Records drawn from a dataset
------------------------------------------------------------------------

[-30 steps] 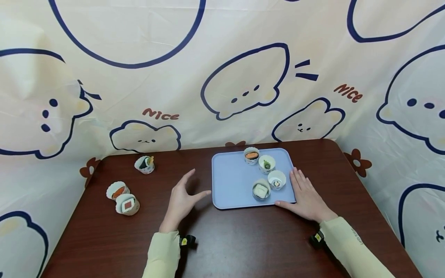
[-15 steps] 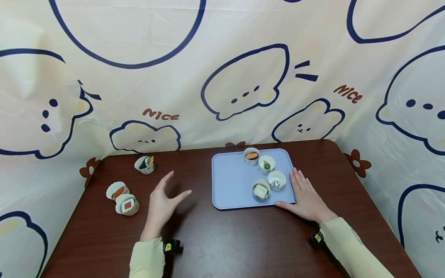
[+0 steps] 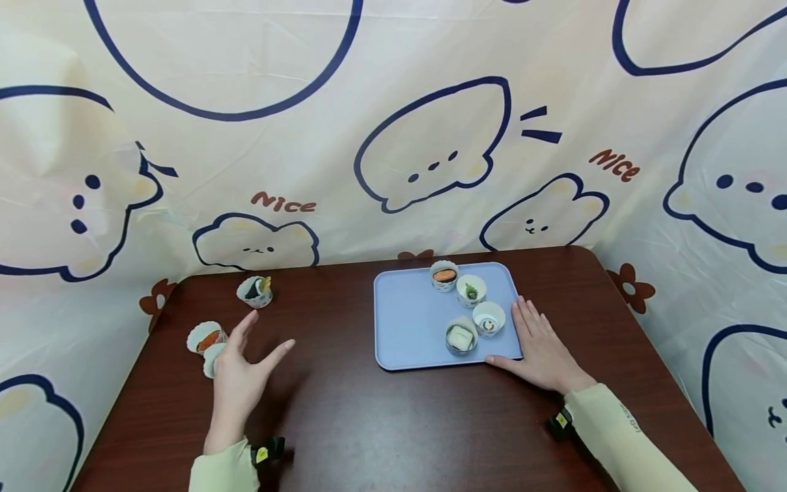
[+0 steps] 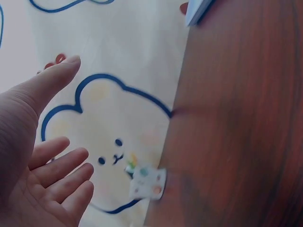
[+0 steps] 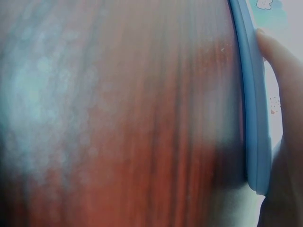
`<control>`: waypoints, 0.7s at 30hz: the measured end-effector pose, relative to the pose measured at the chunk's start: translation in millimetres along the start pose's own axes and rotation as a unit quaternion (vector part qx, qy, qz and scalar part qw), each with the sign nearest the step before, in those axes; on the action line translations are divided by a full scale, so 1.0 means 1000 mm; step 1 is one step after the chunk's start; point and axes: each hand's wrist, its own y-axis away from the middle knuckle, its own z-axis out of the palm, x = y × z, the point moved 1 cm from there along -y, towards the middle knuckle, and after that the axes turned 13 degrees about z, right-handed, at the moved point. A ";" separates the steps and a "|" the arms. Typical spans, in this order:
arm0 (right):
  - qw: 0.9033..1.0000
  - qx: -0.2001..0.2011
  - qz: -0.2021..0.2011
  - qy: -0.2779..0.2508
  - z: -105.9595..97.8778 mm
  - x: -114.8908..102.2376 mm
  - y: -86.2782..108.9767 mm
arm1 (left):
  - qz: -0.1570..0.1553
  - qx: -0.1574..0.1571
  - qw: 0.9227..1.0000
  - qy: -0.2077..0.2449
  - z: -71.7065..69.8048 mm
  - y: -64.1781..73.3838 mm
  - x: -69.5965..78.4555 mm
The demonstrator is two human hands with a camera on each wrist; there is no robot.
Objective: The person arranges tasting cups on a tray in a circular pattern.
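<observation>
Okay, left hand [image 3: 236, 379] gapes, thumb wide of fingers, gripping nothing, above the table [image 3: 369, 424]. Directly left of it, nearest cup [image 3: 210, 361] is partly hidden behind it, contact can't tell; second cup [image 3: 205, 336] adjoins that. Ahead of its fingertips, third cup [image 3: 255, 292] sits near the far edge. Rightward, wide bare stretch up to the tray [image 3: 406, 321]. Right hand [image 3: 544, 352], fingers straight, rests on the tray's right edge, four cups [image 3: 472, 290] left of it.

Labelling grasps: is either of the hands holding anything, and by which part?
Nothing is gripped. The left hand is empty; the right hand rests with straight fingers at the near right corner of the blue tray.
</observation>
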 end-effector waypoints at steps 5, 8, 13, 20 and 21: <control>1.000 0.002 0.000 -0.001 0.000 0.000 0.001 | -0.015 0.038 0.999 -0.023 -0.016 0.002 -0.003; 1.000 0.002 0.000 0.000 0.000 0.000 0.001 | -0.030 0.056 0.997 -0.037 -0.025 0.003 -0.006; 1.000 -0.001 0.002 -0.002 -0.001 -0.001 0.001 | -0.040 0.091 0.994 -0.047 -0.038 0.006 -0.011; 1.000 0.000 0.001 -0.003 0.000 0.000 0.001 | -0.045 0.121 0.990 -0.065 -0.053 0.009 -0.024; 1.000 0.002 0.000 -0.003 0.000 0.000 0.001 | -0.049 0.120 0.989 -0.068 -0.055 0.009 -0.027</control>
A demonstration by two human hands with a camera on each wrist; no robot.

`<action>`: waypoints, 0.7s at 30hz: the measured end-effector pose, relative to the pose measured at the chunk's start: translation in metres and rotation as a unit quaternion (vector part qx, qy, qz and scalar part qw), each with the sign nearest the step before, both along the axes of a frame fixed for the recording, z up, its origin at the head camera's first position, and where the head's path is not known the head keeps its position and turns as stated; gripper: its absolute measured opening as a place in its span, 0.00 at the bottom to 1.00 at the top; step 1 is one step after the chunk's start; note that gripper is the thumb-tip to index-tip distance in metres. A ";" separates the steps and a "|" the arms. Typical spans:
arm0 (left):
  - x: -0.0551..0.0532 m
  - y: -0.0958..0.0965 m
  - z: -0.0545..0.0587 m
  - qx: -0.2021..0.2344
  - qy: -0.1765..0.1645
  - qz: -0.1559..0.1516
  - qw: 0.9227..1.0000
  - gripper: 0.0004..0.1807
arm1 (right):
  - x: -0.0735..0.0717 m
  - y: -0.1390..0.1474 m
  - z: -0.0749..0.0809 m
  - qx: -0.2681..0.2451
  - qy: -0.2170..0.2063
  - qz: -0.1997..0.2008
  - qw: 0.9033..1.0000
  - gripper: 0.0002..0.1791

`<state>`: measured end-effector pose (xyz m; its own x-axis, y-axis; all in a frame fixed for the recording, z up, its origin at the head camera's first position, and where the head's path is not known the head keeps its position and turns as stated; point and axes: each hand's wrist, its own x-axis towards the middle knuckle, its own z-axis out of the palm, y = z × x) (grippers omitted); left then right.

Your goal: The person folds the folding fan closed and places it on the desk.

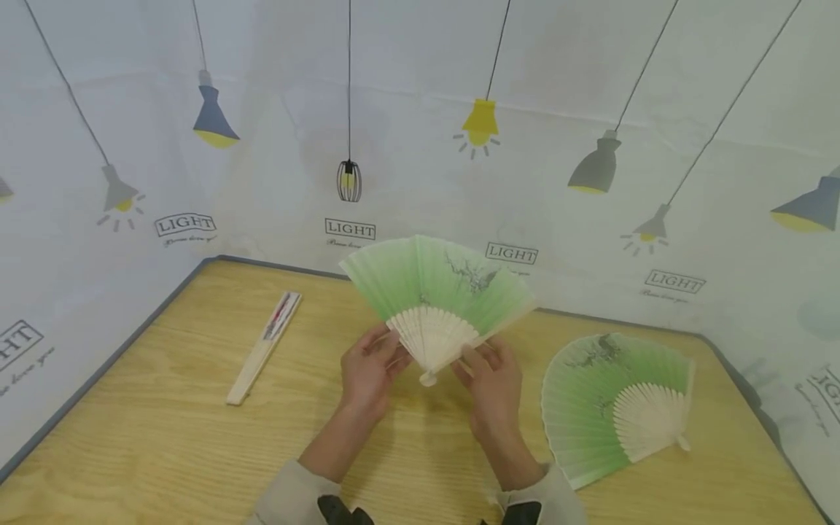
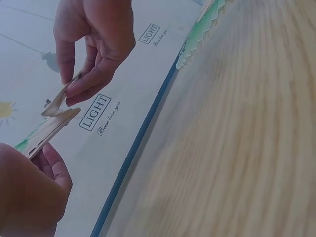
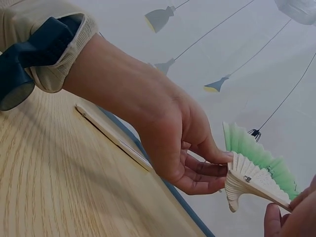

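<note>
Both hands hold a spread green folding fan point(image 1: 426, 292) up in front of me, above the table. Its pale ribs point(image 1: 433, 332) fan out from a pivot end at the bottom, and a dark branch is printed on the green leaf. My left hand point(image 1: 367, 372) pinches the left outer rib between thumb and fingers. On the opposite edge, my right hand point(image 1: 494, 383) grips the other outer rib, thumb in front. In the right wrist view, my left hand point(image 3: 173, 133) shows its thumb and fingers at the ribs.
To the right, a second green folding fan point(image 1: 617, 408) lies spread on the wooden table point(image 1: 177, 452). A closed folding fan point(image 1: 264, 350) with a red and dark print lies to the left. Behind the table hangs a white cloth point(image 1: 420, 131) printed with lamps.
</note>
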<state>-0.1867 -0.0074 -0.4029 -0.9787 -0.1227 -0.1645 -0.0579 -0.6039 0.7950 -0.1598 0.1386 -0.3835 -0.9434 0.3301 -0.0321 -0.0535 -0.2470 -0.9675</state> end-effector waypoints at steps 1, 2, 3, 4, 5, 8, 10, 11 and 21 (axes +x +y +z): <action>0.000 -0.001 0.000 -0.001 0.000 -0.003 1.000 0.14 | 0.000 0.000 0.000 0.001 0.000 0.003 1.000 0.20; -0.001 -0.002 0.000 -0.001 0.000 -0.008 1.000 0.14 | 0.001 0.000 0.000 0.003 0.000 0.006 1.000 0.20; -0.001 -0.003 0.000 0.000 -0.001 -0.012 1.000 0.14 | 0.001 0.000 -0.001 0.002 0.001 0.011 1.000 0.20; -0.001 -0.004 0.000 0.001 -0.001 -0.017 1.000 0.14 | 0.002 0.000 -0.001 0.001 0.003 0.015 1.000 0.20; 0.000 -0.005 0.000 -0.001 0.000 -0.023 1.000 0.14 | 0.003 0.000 -0.001 0.001 0.005 0.019 1.000 0.20; 0.000 -0.007 0.000 -0.011 0.004 -0.045 0.999 0.14 | 0.005 0.001 0.000 0.003 0.011 0.030 0.999 0.20; 0.000 -0.008 0.000 -0.017 0.006 -0.058 0.998 0.15 | 0.005 0.001 0.001 0.006 0.011 0.034 0.999 0.20; -0.001 -0.009 0.000 -0.020 0.006 -0.064 0.998 0.15 | 0.005 0.000 0.001 0.007 0.011 0.037 0.999 0.20; 0.000 -0.012 0.004 -0.037 0.007 -0.084 0.996 0.14 | 0.006 -0.001 0.005 0.019 0.004 0.056 0.998 0.21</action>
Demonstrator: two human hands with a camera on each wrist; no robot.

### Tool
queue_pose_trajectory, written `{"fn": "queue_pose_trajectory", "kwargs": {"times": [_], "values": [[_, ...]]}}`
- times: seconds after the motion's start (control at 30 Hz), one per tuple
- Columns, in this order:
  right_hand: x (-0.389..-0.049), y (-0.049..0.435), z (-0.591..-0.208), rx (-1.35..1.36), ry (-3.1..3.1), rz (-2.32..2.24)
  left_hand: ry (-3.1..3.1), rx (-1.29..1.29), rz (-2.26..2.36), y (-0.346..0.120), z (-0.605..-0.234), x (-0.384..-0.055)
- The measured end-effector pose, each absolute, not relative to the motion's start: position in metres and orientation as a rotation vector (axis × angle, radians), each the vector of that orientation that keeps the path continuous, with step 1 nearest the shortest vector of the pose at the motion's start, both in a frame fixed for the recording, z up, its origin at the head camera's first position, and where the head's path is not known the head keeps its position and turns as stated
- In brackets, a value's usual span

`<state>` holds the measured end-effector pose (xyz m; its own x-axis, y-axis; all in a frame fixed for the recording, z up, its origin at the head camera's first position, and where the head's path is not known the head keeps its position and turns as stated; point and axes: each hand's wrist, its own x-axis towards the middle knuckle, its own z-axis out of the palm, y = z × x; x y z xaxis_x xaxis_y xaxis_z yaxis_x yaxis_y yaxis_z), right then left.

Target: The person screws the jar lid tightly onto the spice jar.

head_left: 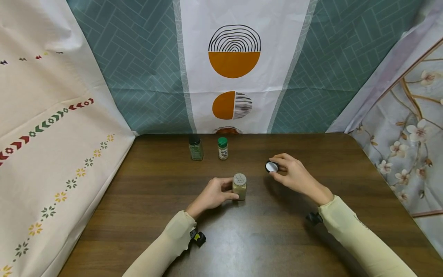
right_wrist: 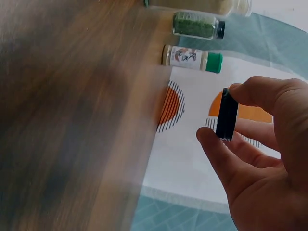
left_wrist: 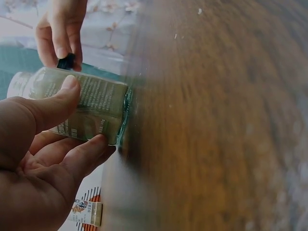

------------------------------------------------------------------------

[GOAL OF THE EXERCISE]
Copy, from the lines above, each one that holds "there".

[RESPONSE BELOW]
`<control>`: waypoints, 0.7s at 30hz: the measured end-effector pose, relative to the pose measured at the chunk's start: translation in millimetres along the start pose's own axes and rotation as a unit quaternion (vector part qx, qy, qz and scalar part qw), each with the sign nearest the step before, in those axes; on the action line translations are divided by a full scale, so 1.0 means 1000 mm; step 1 is one step after the chunk's start; point and axes: each hand's wrist, its own y-axis away from the middle knuckle, its own z-axis out of the palm, x = y × z, the point moved 1 cm from there along -y, towards the middle knuckle, and after that the axes turned 13 degrees about z, right-handed, at the moved point. A ";" separates the steps and a "|" the arms. Typical spans, in this order:
The demonstrator is two human hands with a camera on each wrist; there is no robot.

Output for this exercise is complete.